Escopo: A comunidade com pouca força corresponde mais às características
de seu Senhor, porque está atenta à sua palavra. Assim ela pode confessar
seu Senhor e este Ihe promete ampará-la nas provações e lhe garante
participação no futuro de Deus.
2.1. – Meditação
2.1.1 - O texto e a Comunidade
a) Provavelmente a nossa comunidade não receberia apenas elogios, como
Filadélfia. Nem por isso a carta deixa de ter a sua atualidade. Como as sete
cartas são dirigidas à totalidade da Igreja, também a nossa está incluída.

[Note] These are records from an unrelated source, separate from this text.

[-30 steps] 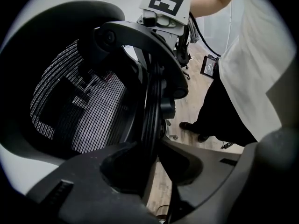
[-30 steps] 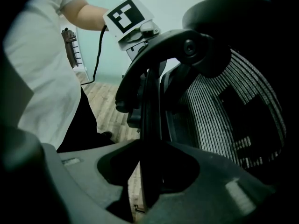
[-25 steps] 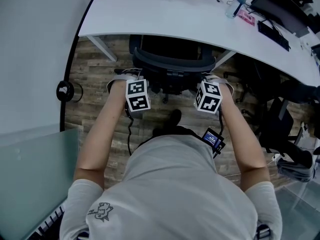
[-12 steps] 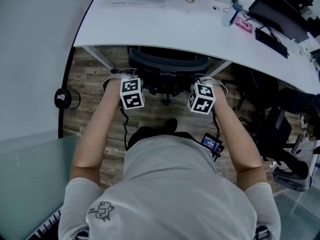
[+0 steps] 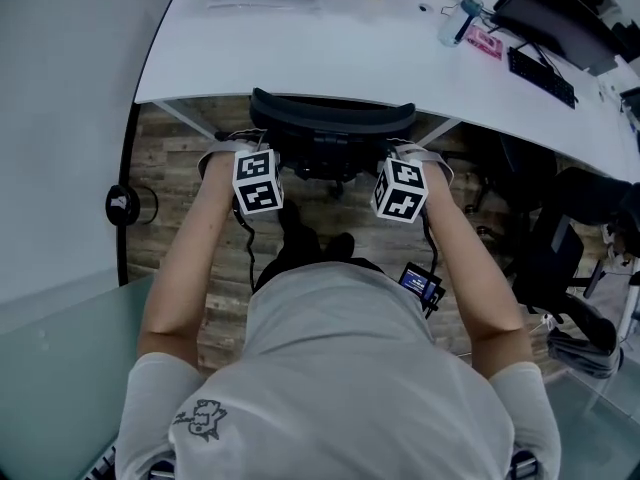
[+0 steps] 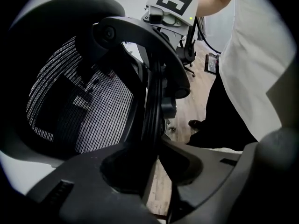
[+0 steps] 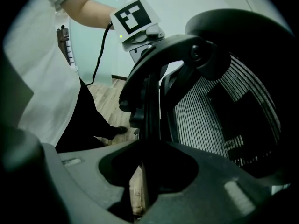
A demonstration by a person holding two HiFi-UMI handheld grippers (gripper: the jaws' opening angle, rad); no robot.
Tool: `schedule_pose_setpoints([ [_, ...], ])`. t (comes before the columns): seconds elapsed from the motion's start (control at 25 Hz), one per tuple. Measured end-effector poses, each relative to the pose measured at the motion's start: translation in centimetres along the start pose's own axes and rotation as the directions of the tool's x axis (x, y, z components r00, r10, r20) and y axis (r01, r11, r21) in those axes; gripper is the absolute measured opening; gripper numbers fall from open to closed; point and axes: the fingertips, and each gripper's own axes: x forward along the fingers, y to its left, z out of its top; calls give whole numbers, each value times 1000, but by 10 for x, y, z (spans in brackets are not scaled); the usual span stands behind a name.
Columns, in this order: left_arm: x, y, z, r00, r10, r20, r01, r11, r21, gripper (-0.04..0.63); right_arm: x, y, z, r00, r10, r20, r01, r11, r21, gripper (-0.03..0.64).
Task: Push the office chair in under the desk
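Note:
The black mesh office chair stands with its seat under the white desk; only its backrest top shows past the desk edge. My left gripper holds the backrest's left side and my right gripper its right side. In the left gripper view the backrest frame runs down between the jaws of the left gripper, which are closed on it. The right gripper view shows the same frame pinched in the right gripper.
A slanted desk leg stands left of the chair. A second black chair is at the right. A keyboard and a bottle lie on the desk. A glass panel is at near left. A round black object sits on the wood floor.
The chair has rolled forward, farther under the desk. Both grippers have moved forward with its backrest, and the person has stepped after it.

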Motion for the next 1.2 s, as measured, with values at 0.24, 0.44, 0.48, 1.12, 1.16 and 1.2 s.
schedule_pose_setpoints([
  [0.24, 1, 13, -8, 1000, -2, 5, 1, 1000, 20, 118, 5, -7, 7, 1000, 4, 14, -4, 1000, 23, 104],
  [0.44, 1, 14, -5, 1000, 6, 27, -7, 1000, 26, 120, 5, -8, 5, 1000, 12, 12, -12, 999, 33, 107],
  [0.48, 1, 14, -4, 999, 8, 33, -9, 1000, 25, 122, 5, -8, 4, 1000, 9, 12, -10, 999, 36, 110],
  [1.12, -66, 25, 19, 926, 266, 266, -198, 946, -257, 152, -51, -16, 9, 984, -138, 112, 117, 978, 175, 149],
  [1.16, -74, 26, 24, 909, 295, 294, -205, 931, -301, 152, -58, -18, 11, 978, -160, 133, 130, 969, 209, 149],
  [1.2, -83, 27, 30, 890, 322, 324, -203, 914, -351, 152, -64, -19, 14, 971, -178, 158, 137, 960, 244, 149],
])
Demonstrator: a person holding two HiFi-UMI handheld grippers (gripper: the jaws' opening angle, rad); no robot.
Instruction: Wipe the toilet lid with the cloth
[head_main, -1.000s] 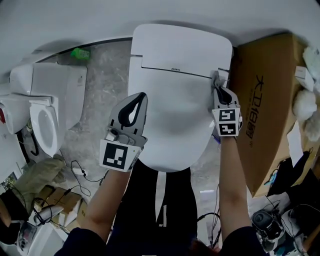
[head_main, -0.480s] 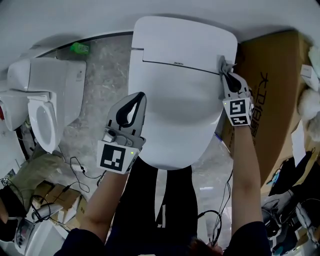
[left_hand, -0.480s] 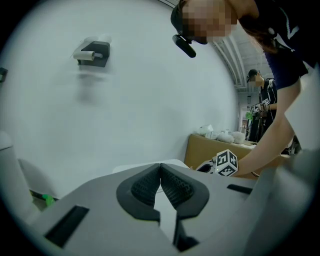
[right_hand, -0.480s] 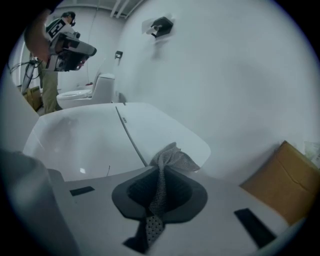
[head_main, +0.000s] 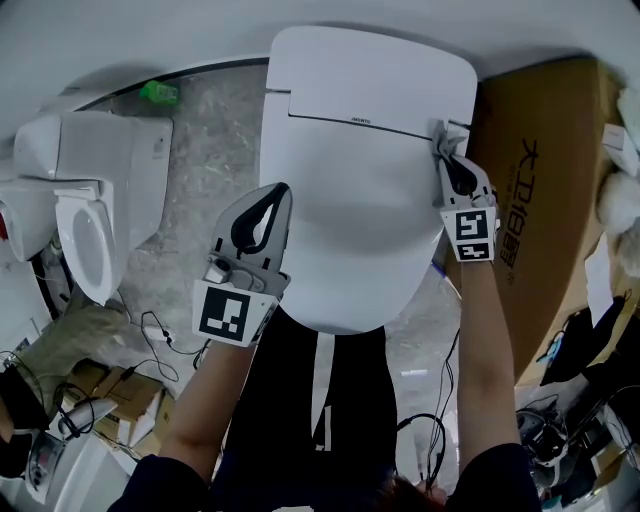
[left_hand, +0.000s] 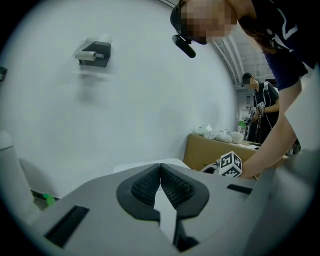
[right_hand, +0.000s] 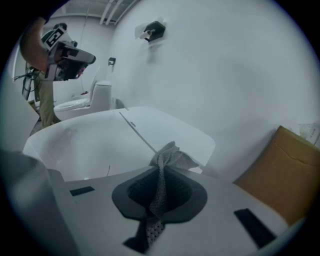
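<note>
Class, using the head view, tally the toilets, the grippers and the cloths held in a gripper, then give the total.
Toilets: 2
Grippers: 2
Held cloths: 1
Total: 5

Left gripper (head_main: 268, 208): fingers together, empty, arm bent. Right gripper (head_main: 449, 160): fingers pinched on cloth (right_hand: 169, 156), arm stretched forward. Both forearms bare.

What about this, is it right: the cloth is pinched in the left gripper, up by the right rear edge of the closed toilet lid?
Wrong gripper: the cloth is pinched in the right gripper, as the right gripper view shows; the left gripper is shut on nothing. It is indeed by the right rear edge of the closed toilet lid.
</note>
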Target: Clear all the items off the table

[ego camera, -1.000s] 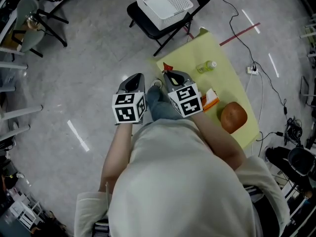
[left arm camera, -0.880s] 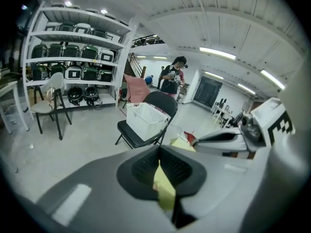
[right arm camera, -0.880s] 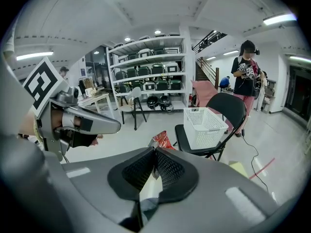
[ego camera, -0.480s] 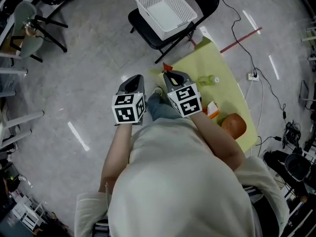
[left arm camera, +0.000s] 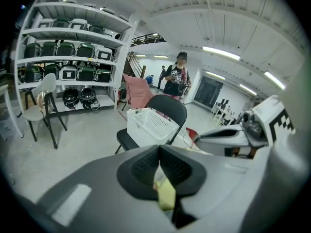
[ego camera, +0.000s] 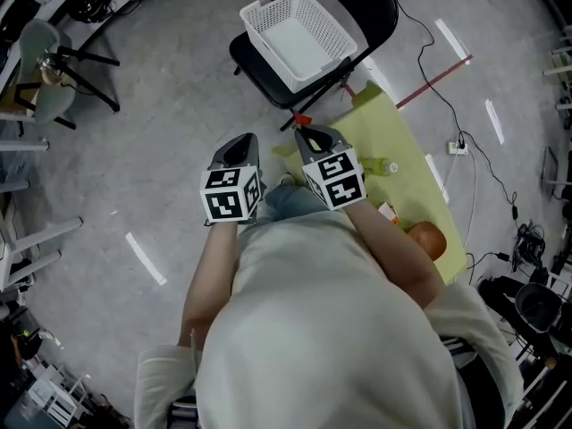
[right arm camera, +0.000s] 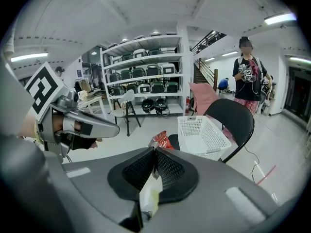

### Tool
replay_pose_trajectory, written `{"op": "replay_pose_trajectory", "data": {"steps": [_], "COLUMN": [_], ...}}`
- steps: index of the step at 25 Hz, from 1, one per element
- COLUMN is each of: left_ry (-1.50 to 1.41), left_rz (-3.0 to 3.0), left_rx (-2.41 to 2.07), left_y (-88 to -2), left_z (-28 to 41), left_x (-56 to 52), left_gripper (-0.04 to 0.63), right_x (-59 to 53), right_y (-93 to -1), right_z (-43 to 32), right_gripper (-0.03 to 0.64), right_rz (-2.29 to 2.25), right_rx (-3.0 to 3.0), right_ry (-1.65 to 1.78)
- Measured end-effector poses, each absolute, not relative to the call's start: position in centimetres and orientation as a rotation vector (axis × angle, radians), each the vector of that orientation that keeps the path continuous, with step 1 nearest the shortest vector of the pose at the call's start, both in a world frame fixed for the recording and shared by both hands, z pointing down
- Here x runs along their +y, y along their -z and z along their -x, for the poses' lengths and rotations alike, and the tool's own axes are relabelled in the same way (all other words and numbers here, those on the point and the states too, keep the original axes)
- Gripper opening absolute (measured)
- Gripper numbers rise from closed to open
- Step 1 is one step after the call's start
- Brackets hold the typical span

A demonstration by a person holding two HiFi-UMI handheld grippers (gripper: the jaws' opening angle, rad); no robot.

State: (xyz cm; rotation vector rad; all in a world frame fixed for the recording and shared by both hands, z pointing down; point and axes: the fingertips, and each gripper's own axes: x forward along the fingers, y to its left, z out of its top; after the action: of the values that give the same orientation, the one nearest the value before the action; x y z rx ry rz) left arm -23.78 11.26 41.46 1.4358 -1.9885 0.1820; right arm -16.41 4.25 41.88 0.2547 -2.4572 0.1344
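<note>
A workshop hall: shelving (left arm camera: 73,57) stacked with cases (left arm camera: 85,74) and helmets (left arm camera: 80,97), cabled floor (ego camera: 170,132).

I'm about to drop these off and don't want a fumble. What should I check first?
1. Jaws of the right gripper shut on the red packet: ok.
2. Jaws of the left gripper shut on a yellowish thing: ok; what it is, cannot tell.
3. Room in the white basket on the chair: ok, empty.
4. Both grippers above the basket: not ok, short of it.
5. The yellow table cleared: not ok; bottle, small box and orange round thing lie on it.
</note>
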Motion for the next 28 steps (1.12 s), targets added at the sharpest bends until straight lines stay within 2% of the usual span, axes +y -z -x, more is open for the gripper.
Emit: {"op": "replay_pose_trajectory", "data": {"steps": [28], "left_ry": [-0.264], "left_rz": [-1.647], "left_rx": [-1.864], "left_y": [-41.5], "left_z": [27.0], "left_x": [1.2], "left_gripper": [0.009], "right_x": [-4.8], "right_y": [-40.7], "right_z": [18.1], "right_gripper": [0.015], "right_rz": [-0.492], "right_rx": [-2.451], "right_ry": [-0.164]}}
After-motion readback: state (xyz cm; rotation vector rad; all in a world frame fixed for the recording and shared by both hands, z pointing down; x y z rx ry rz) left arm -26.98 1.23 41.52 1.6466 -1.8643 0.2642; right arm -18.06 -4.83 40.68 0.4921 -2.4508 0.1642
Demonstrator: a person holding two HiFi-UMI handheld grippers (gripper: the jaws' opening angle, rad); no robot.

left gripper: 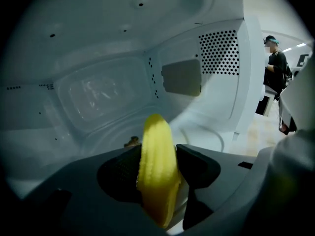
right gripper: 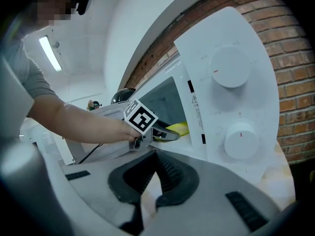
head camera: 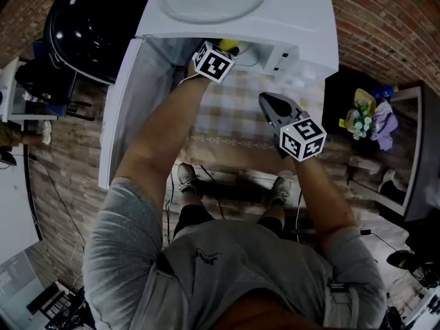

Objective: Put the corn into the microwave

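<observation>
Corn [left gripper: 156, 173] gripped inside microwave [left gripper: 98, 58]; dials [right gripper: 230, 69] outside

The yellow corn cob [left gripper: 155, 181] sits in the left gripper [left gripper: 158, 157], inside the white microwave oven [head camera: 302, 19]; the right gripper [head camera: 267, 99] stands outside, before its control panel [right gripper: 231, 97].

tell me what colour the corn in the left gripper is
Yellow. The corn shows best in the left gripper view, held between its jaws.

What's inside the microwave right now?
Inside the microwave, the left gripper is shut on the yellow corn. White walls show behind it. The floor right beneath the gripper is covered.
</observation>
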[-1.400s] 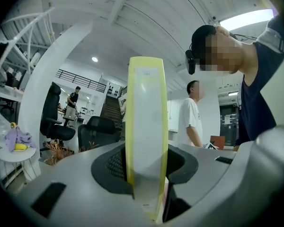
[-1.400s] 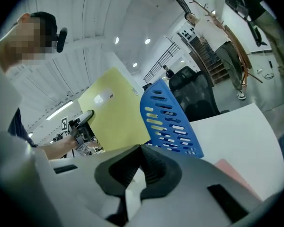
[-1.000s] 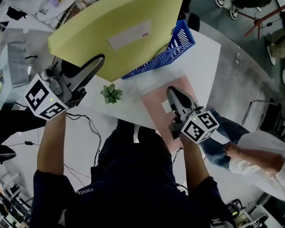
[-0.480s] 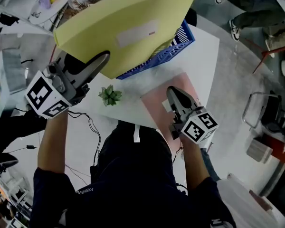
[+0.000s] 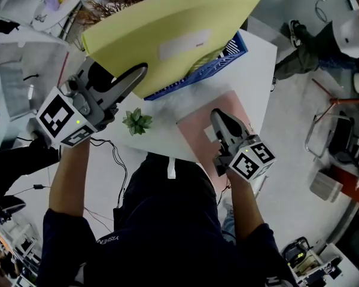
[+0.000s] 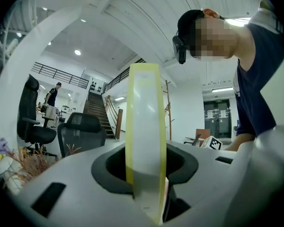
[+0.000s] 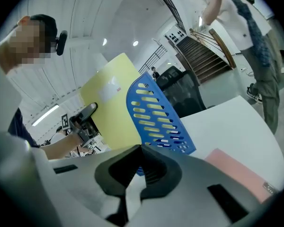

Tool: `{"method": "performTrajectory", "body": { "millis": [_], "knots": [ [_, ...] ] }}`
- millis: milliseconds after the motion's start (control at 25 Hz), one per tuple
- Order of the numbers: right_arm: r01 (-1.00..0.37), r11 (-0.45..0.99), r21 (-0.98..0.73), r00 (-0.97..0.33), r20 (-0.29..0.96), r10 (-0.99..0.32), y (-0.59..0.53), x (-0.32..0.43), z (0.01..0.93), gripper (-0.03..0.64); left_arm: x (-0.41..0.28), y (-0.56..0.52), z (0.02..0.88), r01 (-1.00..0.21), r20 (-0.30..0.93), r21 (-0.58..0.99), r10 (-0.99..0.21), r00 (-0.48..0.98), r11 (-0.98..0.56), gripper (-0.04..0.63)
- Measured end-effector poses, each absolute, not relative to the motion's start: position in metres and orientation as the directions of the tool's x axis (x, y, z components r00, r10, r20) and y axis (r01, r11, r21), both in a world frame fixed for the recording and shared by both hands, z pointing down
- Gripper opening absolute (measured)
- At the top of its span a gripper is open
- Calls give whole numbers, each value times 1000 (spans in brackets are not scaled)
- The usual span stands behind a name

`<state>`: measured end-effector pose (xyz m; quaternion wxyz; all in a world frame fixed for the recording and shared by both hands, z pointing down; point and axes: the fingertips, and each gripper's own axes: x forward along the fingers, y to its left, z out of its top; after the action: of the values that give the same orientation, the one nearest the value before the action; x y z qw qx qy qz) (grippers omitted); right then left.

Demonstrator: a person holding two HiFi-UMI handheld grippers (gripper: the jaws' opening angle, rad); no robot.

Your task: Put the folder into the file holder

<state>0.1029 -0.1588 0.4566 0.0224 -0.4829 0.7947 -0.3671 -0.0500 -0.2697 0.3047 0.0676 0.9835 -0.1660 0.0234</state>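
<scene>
— Your left gripper [image 5: 139, 72] was clamped on the near-left edge of the yellow folder [image 5: 167, 34]. Through its own camera, that edge stood straight up between the pads, pinched tight.

— And you held the folder up off the white table [image 5: 257, 64], tilted, with its white label [image 5: 184, 45] facing up at you. It covered most of the blue file holder [image 5: 230, 52] at the far side of the table; only the holder's right end peeked out.

— Was it inside the holder?

— Couldn't tell. From your right gripper view the folder stood just behind the holder's slotted wall, with its lower edge hidden.

— Your right gripper [image 5: 219, 117] had its jaws pressed together with nothing in them. It was poised over the pink sheet [image 5: 194, 133] lying flat at the near right of the table.

— And a small green plant [image 5: 136, 122] sat by the near edge, between your two grippers.
</scene>
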Motion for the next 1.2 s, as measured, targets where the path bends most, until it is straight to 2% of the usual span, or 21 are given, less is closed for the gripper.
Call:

b) O fundamento nos une diretamente àquelas comunidades da Ásia Menor. O
mesmo Senhor que criou e sustentou a comunidade de Filadélfia é o que ainda
hoje cria e sustém sua comunidade.
c) Temos comunidades com muitos recursos e ao lado dessas existem
inúmeras que poderiam ser equiparadas à de pouca força em Filadélfia. Pouca
participação em relação ao número de inscritos. Poucos colaboradores. Pouca
penetração diante dos grandes desafios. Este texto confronta a comunidade
com a avaliação da Palavra de Deus: fraco, mas forte; pobre, mas rico! A
comunidade é, neste sentido, a visualização da própria vida de Jesus. O texto
não quer suscitar a autocompaixão com nossa fraqueza, mas estimular o
pequeno grupo a ater-se à palavra. Somos uma igreja que se declara viver da
palavra, mas não usa este critério para medir até onde é autêntica e
verdadeira. Continuamos aplicando critérios muito próprios de nossa
sociedade: poder, imponência das edificações, retórica dos pregadores,
ativismo. Para o texto a ‘nota ecclesiae’ é guardar a palavra e sua imediata
implicação: Não negar seu nome. Até que ponto uma comunidade que se torna
uma potência não esta negando seu Senhor? Cada pregador deve descobrir o
que em seu meio significa: negação de Jesus Cristo.
d) Outra dificuldade que a comunidade encontrara será quanto à parusia de
Cristo. Não se pode negar que a vinda de Cristo foi descrita com cores vivas e
com imagens presas ao mundo contemporâneo do autor. Cabe ao pregador
falar com muita sobriedade do futuro de Deus que na ressurreição de Jesus
Cristo teve seu início. Lá Deus manifestou sua soberania sobre a morte e sobre
todos os poderes destruidores, criando do nada algo novo. A esperança cristã -
que na época de advento recebe atenção especial - é esperança no Deus que
cria algo novo que é o alvo da história.
2.1.2 - Sobre a Prédica
Talvez se deva partir do pensamento central e excluir alguns detalhes. Quase
se impõe como tópico principal: pouca força” da comunidade. Esta pouca
potencialidade, a comunidade recebeu. Sabe lá que pregadores, que recursos,
que classe de pessoas a constituíam. Aceitar isto já e louvável porque
corresponde ao caminho seguido por seu Senhor em sua encarnação. A pouca
força também não legitima qualquer fuga para outros grupos ou potências, cuja
contribuição aparentemente é mais influente na sociedade.
O recado deste texto é que ainda vale a pena apegar-se à palavra. Onde a
comunidade não tem sua fonte na palavra, ela perde sua contribuição
específica que ela tem a dar. É importante que sejamos convencidos a derivar
toda e qualquer atuação na sociedade da palavra. As maiores atividades
podem ser negação a Jesus Cristo, em vez de testemunho. A existência da
comunidade é examinada por um critério, aparentemente muito conservador
aos nossos olhos: Guardar a palavra e não negar seu nome. Será que nossa
comunidade seria aprovada diante de um exame destes?
Esta é a comunidade que vive no advento, isto é, a ela é prometido o futuro.
Esta pequena comunidade tem participação na vinda do reino definitivo de
Deus. A esperança no futuro definitivo determina seu presente de lutas e
provações. Esta esperança leva a comunidade a viver a promessa de uma
nova cidade. A esperança e o futuro em Deus vão determinar nossos planos e
projetos parciais. Apenas a comunidade que presta este testemunho será
ouvida quando falar do novo céu da nova terra.